With the right stakeholders on board (e.g., clinicians, administrators, IT, domain managers from across the organization), the lifecycle for implementing machine learning can be relatively rapid. The right team is needed to guide the model development by suggesting input features as well as validate the results. Having the right stakeholders from the beginning will also ensure that the model is adopted. If clinical leadership is involved from the beginning, bringing the model into the clinical workflows can be planned and implemented much earlier.
Implementing a machine learning model to influence decisions requires a thoughtful user experience. The data that is presented to clinicians must be concise, but still convey enough context for the clinician to know how to use the data to make meaningful decisions. Simply putting a risk score in front of a clinician may result in a clinician mentally asking, ‘Now what?’. However, presenting that same risk score with additional context like the specific factors that are driving that patient’s score can significantly enhance the clinician’s ability to translate the data into meaningful action. Providing the right context is a balance: too much information can quickly overwhelm busy front-line staff. This careful balance is best navigated by data visualization specialists who understand clinical workflow and visualization techniques.
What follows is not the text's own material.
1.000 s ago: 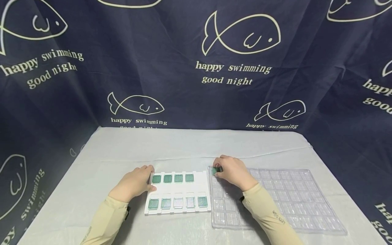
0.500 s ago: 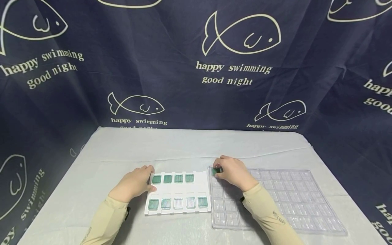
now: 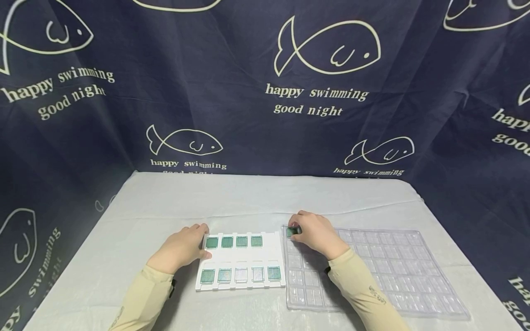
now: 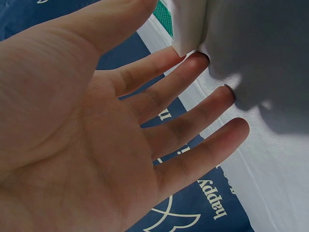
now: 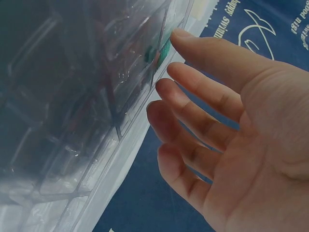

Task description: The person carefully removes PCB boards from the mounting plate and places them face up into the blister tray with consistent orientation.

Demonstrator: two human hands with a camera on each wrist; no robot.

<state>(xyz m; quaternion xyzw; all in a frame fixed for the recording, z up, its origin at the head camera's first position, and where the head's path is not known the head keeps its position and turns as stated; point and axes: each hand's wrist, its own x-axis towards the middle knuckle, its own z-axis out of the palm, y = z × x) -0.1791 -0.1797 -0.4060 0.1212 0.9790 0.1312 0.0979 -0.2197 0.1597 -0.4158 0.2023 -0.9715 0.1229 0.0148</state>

Machine learning can help remedy the problematic, time-consuming, and inaccurate predictive risk models most healthcare organizations currently use. Organizations should take input from stakeholders across the entire organization, including clinicians and care managers, when creating and refining a machine learning tool. This will increase adoption and the chances that interventions suggested by the tool are carefully considered. Using historical data to produce accurate models is an iterative process of refinement. It’s important to use trusted data that, when coupled with buy-in from the right stakeholders, can help organizations see results from machine learning tools very quickly.
Daily machine learning predictions are now directly fed into MultiCare’s EMR, which helps make it an integral part of the clinician workflow. Considering the accuracy and workflow integration, this new decision support tool shows great promise toward achieving the goal of reduced heart failure readmissions. The model’s ability to accurately predict these readmissions (at 0.84 AUC) is unprecedented in the literature, and will go a long way to optimizing care for many patients.